Licenciement pendant un arrêt de travail pour accident ou maladie professionnelle : des justifications strictes
Dans un arrêt du 27 novembre 2024 (Cour de cassation, chambre sociale, n° 23-13056 D), la Cour de cassation rappelle que, pendant un arrêt de travail pour accident du travail ou maladie professionnelle, un licenciement pour faute grave ne peut être fondé que sur un manquement avéré à l’obligation de loyauté du salarié.

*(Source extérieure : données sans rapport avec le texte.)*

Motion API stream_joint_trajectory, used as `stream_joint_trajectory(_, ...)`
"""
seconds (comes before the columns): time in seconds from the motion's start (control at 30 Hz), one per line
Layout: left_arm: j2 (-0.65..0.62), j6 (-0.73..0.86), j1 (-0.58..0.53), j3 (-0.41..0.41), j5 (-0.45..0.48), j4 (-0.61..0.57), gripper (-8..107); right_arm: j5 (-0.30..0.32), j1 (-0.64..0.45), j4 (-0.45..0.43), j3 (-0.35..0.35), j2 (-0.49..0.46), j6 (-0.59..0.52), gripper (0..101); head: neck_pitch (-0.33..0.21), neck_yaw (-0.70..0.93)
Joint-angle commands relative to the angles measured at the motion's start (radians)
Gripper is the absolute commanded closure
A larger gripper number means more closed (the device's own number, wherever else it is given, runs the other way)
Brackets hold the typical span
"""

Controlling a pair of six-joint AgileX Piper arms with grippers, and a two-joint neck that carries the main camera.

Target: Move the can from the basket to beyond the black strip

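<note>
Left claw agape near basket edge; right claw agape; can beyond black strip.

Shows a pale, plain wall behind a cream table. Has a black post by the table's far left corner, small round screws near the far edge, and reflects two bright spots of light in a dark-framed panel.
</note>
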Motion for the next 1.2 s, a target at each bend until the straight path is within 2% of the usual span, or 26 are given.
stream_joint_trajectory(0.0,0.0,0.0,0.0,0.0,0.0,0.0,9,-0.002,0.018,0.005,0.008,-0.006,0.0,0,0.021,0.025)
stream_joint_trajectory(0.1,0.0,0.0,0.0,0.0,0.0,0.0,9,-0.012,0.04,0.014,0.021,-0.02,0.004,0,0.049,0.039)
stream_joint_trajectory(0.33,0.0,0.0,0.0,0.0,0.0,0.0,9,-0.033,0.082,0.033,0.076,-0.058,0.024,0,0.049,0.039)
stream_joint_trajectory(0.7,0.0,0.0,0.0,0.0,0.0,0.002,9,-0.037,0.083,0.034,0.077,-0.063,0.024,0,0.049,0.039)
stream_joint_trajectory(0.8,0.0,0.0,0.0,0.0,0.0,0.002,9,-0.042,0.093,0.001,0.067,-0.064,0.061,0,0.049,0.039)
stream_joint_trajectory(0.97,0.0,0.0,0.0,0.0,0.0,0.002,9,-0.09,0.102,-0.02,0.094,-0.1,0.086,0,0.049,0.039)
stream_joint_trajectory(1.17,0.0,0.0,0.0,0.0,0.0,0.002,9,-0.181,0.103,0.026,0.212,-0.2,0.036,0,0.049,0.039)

Cette exigence, strictement encadrée, rend difficile la justification d’une telle rupture.
1/ Un cadre légal limité aux situations exceptionnelles
Le Code du Travail interdit de licencier un salarié pendant la période de suspension de son contrat de travail liée à un accident du travail ou une maladie professionnelle, sauf dans deux cas précis :
1. En cas de faute grave du salarié ;
2. En cas d’impossibilité de maintenir le contrat pour une raison étrangère à l’accident ou à la maladie (article L. 1226-9 du Code du Travail).
En dehors de ces hypothèses, le licenciement est nul et ouvre droit à une indemnisation spécifique (article L. 1226-13 du Code du Travail).
2/ L’obligation de loyauté pendant la suspension du contrat
Même en période de suspension du contrat, l’employeur peut invoquer un manquement à l’obligation de loyauté pour justifier une faute grave.
Cette obligation, inscrite dans l’article L. 1222-1 du Code du Travail et l’article 1104 du Code Civil, impose au salarié d’agir de bonne foi, en évitant tout comportement préjudiciable à l’entreprise.
Cependant, la Cour de cassation a déjà jugé que l’exercice d’une activité pendant un arrêt de travail n’est pas, en soi, déloyal, sauf si cette activité porte préjudice à l’employeur ou à l’entreprise (Cour de cassation, chambre sociale, 4 juin 2002, n° 00-40894).
3/ Un exemple de licenciement annulé
Dans l’affaire jugée, un salarié en arrêt pour accident du travail du 28 juillet 2015 au 1er mai 2016 avait été licencié pour faute grave. L’employeur lui reprochait :
• d’avoir travaillé sur un chantier chez un particulier pendant son arrêt, ce qui aurait causé un préjudice ;
• d’avoir détourné des matériaux de l’entreprise ;
• de s’être absenté de son domicile pendant des heures non autorisées.
La Cour d’appel et la Cour de cassation ont jugé que les preuves apportées ne suffisaient pas à établir une faute grave :
• aucune rémunération ou activité concurrente n’était prouvée ;
• le béton utilisé sur le chantier avait été facturé par l’entreprise ;
• l’absence du salarié de son domicile ne constituait pas une violation grave.
4/ En l’absence de faute grave, le licenciement a été déclaré nul.
Les conséquences pour l’employeur
La nullité du licenciement a entraîné :
1. Le versement des indemnités de rupture (préavis, congés payés, indemnité légale ou conventionnelle de licenciement) ;
2. Une indemnité spécifique pour licenciement nul, correspondant à six mois de salaire minimum, conformément à l’article L. 1226-13 du Code du Travail.
En l’espèce, le salarié a obtenu 35 000 €, soit près de dix mois de salaire.
5/ Conclusion
Cet arrêt souligne la rigueur avec laquelle les juges encadrent les licenciements pour faute grave d’un salarié en arrêt pour accident du travail ou maladie professionnelle.
Les employeurs doivent être particulièrement vigilants : toute accusation de manquement à l’obligation de loyauté doit être appuyée par des preuves solides et établir un véritable préjudice pour justifier une telle décision.